Merge pull request #243 from datafold/next_master

erezsh · web-flow · commit 67171cb7c2fb · 2022-09-28T12:16:02.000+03:00
Merge of #238 and #235
diff --git a/data_diff/__main__.py b/data_diff/__main__.py
@@ -197,7 +197,6 @@ def _main(
         bisection_threshold=bisection_threshold,
         threaded=threaded,
         max_threadpool_size=threads and threads * 2,
-        debug=debug,
     )
 
     if database1 is None or database2 is None:
diff --git a/data_diff/databases/base.py b/data_diff/databases/base.py
@@ -16,8 +16,10 @@
     Float,
     ColType_UUID,
     Native_UUID,
-    String_Alphanum,
     String_UUID,
+    String_Alphanum,
+    String_FixedAlphanum,
+    String_VaryingAlphanum,
     TemporalType,
     UnknownColType,
     Text,
@@ -79,6 +81,7 @@ class Database(AbstractDatabase):
 
     TYPE_CLASSES: Dict[str, type] = {}
     default_schema: str = None
+    SUPPORTS_ALPHANUMS = True
 
     @property
     def name(self):
@@ -229,23 +232,22 @@ def _refine_coltypes(self, table_path: DbPath, col_dict: Dict[str, ColType], whe
                     col_dict[col_name] = String_UUID()

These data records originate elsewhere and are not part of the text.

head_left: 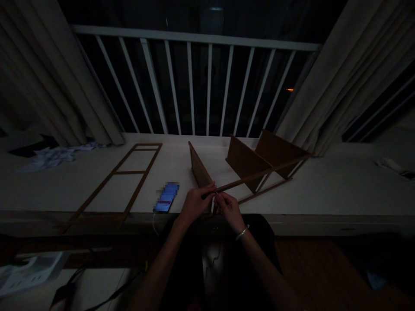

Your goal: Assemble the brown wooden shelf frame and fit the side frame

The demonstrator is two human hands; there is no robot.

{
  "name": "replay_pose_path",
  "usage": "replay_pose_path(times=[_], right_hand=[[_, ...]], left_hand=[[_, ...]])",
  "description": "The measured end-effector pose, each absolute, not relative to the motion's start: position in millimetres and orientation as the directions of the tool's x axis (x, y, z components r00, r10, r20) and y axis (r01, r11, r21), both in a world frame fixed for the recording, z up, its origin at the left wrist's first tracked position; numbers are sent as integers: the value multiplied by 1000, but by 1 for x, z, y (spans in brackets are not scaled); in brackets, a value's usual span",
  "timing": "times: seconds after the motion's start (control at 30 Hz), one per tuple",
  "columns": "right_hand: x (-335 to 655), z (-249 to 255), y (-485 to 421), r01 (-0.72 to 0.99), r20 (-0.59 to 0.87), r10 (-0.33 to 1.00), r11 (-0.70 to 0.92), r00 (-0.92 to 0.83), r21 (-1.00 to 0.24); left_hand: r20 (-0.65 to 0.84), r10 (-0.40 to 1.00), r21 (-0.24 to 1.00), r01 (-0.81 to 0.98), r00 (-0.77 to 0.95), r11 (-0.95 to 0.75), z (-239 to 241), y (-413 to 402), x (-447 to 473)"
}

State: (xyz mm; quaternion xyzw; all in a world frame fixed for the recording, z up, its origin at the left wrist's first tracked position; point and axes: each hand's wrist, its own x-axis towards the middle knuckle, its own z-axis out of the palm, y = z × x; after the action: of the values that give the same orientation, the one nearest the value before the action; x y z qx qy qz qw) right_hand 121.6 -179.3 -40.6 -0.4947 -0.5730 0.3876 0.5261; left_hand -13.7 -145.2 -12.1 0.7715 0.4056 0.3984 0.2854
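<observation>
A partly assembled brown wooden shelf unit lies on its side on the pale window ledge (pixel 181 162), with several boards standing up from its side frame (pixel 248 178). Closed around the near end of that frame, where the leftmost board (pixel 200 166) meets it, is my left hand (pixel 197 202). Right beside it, my right hand (pixel 229 208) pinches at the same corner; whatever is between its fingertips is too small and dark to make out. A second ladder-like wooden frame (pixel 130 172) lies flat to the left, apart from both hands.
A lit phone (pixel 167 198) with a white cable lies left of my hands. White railing (pixel 197 39) and curtains (pixel 327 73) stand behind the ledge. Crumpled paper (pixel 53 157) lies far left. A white power strip (pixel 32 272) and dark cables are at lower left.
</observation>
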Motion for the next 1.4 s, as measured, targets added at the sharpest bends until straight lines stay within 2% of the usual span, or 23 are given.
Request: replay_pose_path(times=[0.17, 0.43, 0.5, 0.67, 0.8, 0.9, 1.03, 1.2, 1.4], right_hand=[[111, -43, -182, 202, 228, 961, 195, 154, -960], [105, -38, -183, 100, 168, 967, 151, 194, -983], [107, -36, -184, 126, 174, 972, 155, 159, -980], [112, -29, -190, 324, 248, 960, 195, 132, -926], [109, -33, -199, 256, 230, 959, 183, 168, -949], [108, -57, -210, 94, 162, 967, 145, 199, -985], [115, -126, -221, -53, 1, 963, 16, 271, -998], [115, -202, -221, -83, -108, 984, -97, 144, -992], [103, -221, -203, -72, -79, 968, -63, 237, -995]], left_hand=[[374, 859, 773, 394, 348, -496, -12, -145, -14], [378, 867, 772, 406, 325, -489, -14, -147, -13], [386, 864, 768, 406, 322, -495, -14, -148, -13], [408, 861, 748, 428, 305, -506, -11, -150, -11], [417, 857, 744, 429, 302, -512, -10, -151, -10], [415, 861, 755, 416, 295, -507, -10, -152, -9], [407, 862, 765, 404, 301, -502, -9, -153, -10], [399, 865, 769, 403, 305, -496, -6, -154, -9], [379, 874, 788, 388, 304, -477, -5, -153, -6]])
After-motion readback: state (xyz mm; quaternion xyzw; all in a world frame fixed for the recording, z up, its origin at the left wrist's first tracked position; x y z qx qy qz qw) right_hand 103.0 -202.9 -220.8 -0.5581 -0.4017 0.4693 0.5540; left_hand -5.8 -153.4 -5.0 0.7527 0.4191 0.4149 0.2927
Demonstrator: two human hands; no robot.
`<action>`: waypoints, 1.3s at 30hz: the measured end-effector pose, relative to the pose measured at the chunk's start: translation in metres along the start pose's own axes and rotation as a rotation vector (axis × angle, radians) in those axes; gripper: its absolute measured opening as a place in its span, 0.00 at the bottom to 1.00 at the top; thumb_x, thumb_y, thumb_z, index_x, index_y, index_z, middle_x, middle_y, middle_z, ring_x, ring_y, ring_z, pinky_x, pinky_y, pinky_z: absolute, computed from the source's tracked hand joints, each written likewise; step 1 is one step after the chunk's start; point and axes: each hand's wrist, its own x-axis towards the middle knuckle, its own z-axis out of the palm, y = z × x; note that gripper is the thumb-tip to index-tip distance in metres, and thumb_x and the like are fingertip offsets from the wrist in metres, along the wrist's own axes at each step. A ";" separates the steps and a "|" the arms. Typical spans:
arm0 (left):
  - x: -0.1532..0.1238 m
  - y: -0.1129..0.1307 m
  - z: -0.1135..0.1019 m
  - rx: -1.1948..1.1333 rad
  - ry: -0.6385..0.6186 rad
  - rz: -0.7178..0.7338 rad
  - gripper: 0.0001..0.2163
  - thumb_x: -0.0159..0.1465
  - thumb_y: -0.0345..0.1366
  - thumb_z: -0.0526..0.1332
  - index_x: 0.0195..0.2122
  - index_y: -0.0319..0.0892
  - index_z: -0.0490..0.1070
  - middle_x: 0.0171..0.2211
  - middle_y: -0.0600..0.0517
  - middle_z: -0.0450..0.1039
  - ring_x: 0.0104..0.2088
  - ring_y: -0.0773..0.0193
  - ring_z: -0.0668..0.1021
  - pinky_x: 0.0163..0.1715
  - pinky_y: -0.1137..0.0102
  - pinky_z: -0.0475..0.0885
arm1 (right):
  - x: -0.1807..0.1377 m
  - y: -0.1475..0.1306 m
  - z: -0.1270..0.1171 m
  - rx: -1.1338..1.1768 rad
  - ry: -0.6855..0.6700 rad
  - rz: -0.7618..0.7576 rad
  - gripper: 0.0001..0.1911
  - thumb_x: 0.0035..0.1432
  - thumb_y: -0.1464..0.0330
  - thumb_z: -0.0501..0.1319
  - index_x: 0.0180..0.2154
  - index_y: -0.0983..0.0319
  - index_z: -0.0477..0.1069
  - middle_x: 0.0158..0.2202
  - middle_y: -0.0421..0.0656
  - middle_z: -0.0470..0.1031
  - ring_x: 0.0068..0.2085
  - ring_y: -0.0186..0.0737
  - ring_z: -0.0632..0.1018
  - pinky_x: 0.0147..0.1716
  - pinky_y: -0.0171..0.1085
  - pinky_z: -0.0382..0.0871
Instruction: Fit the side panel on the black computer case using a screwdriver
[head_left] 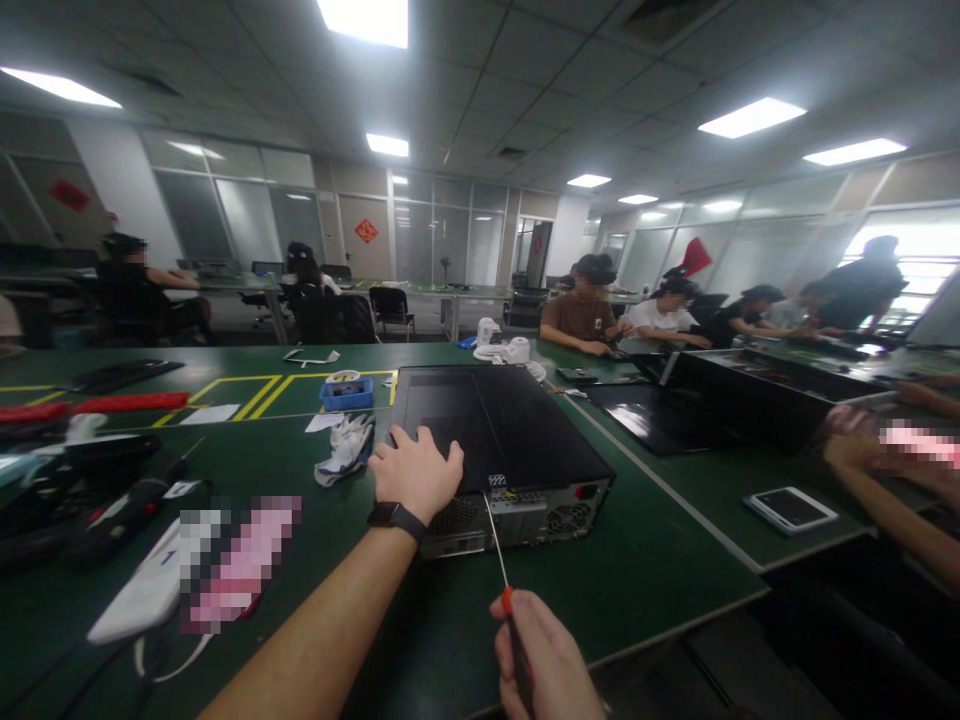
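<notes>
A black desktop computer case (525, 420) lies flat on the green table, its rear panel (517, 515) with fan grille and ports facing me. My left hand (417, 470) rests on the near left corner of the top cover, palm down with fingers spread. In my right hand (540, 650) is a screwdriver (497, 545) with a red and dark handle, fingers wrapped round it. Its long shaft points up and away, the tip at the upper edge of the rear panel. Whether the tip sits in a screw is too small to tell.
Left of the case lie a grey-white glove (346, 448), a blue bin (346, 393), a power bank-like white block (150, 585) and dark tools (127, 510). To the right are a black panel (660, 415), a phone (790, 508) and another open case (757, 390) beside a co-worker's arm (892, 490).
</notes>
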 end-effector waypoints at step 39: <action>0.003 -0.002 -0.001 0.002 -0.077 -0.014 0.33 0.64 0.58 0.46 0.56 0.39 0.73 0.58 0.31 0.68 0.52 0.31 0.73 0.47 0.47 0.65 | -0.027 -0.028 0.020 0.052 0.042 0.064 0.25 0.56 0.45 0.64 0.36 0.59 0.62 0.21 0.29 0.65 0.13 0.21 0.56 0.12 0.25 0.37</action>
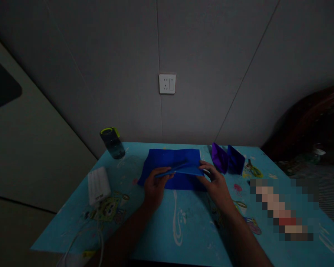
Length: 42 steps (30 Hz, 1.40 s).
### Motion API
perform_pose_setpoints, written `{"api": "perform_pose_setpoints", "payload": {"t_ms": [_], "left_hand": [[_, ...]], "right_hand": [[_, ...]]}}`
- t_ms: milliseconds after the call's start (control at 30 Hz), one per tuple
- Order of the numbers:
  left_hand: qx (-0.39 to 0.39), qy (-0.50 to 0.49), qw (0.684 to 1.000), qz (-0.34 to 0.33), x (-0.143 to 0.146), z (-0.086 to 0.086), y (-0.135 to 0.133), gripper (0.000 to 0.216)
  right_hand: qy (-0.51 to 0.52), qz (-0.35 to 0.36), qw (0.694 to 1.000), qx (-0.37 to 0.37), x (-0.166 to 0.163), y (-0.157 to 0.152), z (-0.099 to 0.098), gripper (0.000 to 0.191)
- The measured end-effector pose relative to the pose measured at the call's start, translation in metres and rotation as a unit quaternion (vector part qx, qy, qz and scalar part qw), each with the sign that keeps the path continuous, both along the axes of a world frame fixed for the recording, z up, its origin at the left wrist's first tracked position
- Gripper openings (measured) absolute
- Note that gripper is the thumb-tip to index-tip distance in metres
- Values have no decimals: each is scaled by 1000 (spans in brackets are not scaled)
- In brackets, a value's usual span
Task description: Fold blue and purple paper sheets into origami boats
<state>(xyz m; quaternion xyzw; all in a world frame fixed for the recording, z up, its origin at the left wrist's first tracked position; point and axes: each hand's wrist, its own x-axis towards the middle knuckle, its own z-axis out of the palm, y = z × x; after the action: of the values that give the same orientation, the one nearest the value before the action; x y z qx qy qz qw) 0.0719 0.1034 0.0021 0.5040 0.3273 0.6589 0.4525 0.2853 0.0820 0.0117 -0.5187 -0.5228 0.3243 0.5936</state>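
A blue sheet of paper (174, 155) lies on the table in front of me. Above its middle, a lighter blue folded paper edge (187, 171) spans the gap between my hands; whether it belongs to the same sheet, I cannot tell. My left hand (155, 185) pinches the left end between thumb and fingers. At the right end, my right hand (215, 181) has its thumb and curled fingertips closed on the paper. Two folded paper pieces, one purple (219, 158) and one dark blue (236, 160), stand just beyond my right hand.
A dark bottle (113, 142) stands at the back left of the blue patterned table (144, 237). In front of it lies a white power bank (99, 185) with a cable (100, 241). Scissors (254, 170) lie at the right, near a pixelated area. A wall socket (167, 83) is behind.
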Motion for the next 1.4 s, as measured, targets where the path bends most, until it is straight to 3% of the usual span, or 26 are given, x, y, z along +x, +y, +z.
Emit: {"api": "perform_pose_setpoints", "payload": {"t_ms": [133, 233, 367, 500, 733, 900, 1067, 1200, 1300, 1400], "left_hand": [[109, 59, 992, 17, -6, 0, 1, 11], [114, 67, 991, 6, -7, 1, 0, 13], [87, 35, 995, -34, -3, 1, -4, 16], [-17, -57, 993, -100, 2, -4, -6, 25], [-147, -132, 977, -74, 5, -2, 2, 41], [-172, -127, 974, -81, 5, -3, 6, 43], [-173, -126, 973, -90, 6, -6, 7, 45], [-177, -135, 970, -99, 7, -7, 8, 46], [-179, -147, 967, -102, 7, -8, 8, 47], [-173, -161, 966, -103, 6, -10, 8, 46]], "right_hand": [[-15, -23, 1000, 7, -1, 0, -3, 34], [7, -34, 999, 0, -1, -1, -3, 37], [26, -39, 999, -4, -1, -1, -1, 37], [3, -70, 997, 12, -6, -3, 2, 36], [-37, -144, 987, 62, -7, -4, 3, 42], [-46, -163, 983, 71, -5, -5, 3, 38], [49, -160, 983, 71, -7, -5, 6, 48], [35, -187, 980, 56, -6, -4, 5, 29], [14, -165, 985, 37, -5, -4, 3, 27], [10, -129, 991, 34, -6, -5, 2, 37]]}}
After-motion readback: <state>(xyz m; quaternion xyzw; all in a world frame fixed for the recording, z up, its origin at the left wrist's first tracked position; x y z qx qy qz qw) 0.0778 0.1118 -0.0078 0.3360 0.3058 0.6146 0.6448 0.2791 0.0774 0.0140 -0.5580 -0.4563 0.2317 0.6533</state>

                     continue
 
-            alphanum_samples = [s for s in samples if s and String_Alphanum.test_value(s)]
-            if alphanum_samples:
-                if len(alphanum_samples) != len(samples):
-                    logger.warning(
-                        f"Mixed Alphanum/Non-Alphanum values detected in column {'.'.join(table_path)}.{col_name}, disabling Alphanum support."
-                    )
-                else:
-                    assert col_name in col_dict
-                    lens = set(map(len, alphanum_samples))
-                    if len(lens) > 1:
+            if self.SUPPORTS_ALPHANUMS:  # Anything but MySQL (so far)
+                alphanum_samples = [s for s in samples if String_Alphanum.test_value(s)]
+                if alphanum_samples:
+                    if len(alphanum_samples) != len(samples):
                         logger.warning(
-                            f"Mixed Alphanum lengths detected in column {'.'.join(table_path)}.{col_name}, disabling Alphanum support."
+                            f"Mixed Alphanum/Non-Alphanum values detected in column {'.'.join(table_path)}.{col_name}. It cannot be used as a key."
                         )
                     else:
-                        (length,) = lens
-                        col_dict[col_name] = String_Alphanum(length=length)
-                        continue
+                        assert col_name in col_dict
+                        lens = set(map(len, alphanum_samples))
+                        if len(lens) > 1:
+                            col_dict[col_name] = String_VaryingAlphanum()
+                        else:
+                            (length,) = lens
+                            col_dict[col_name] = String_FixedAlphanum(length=length)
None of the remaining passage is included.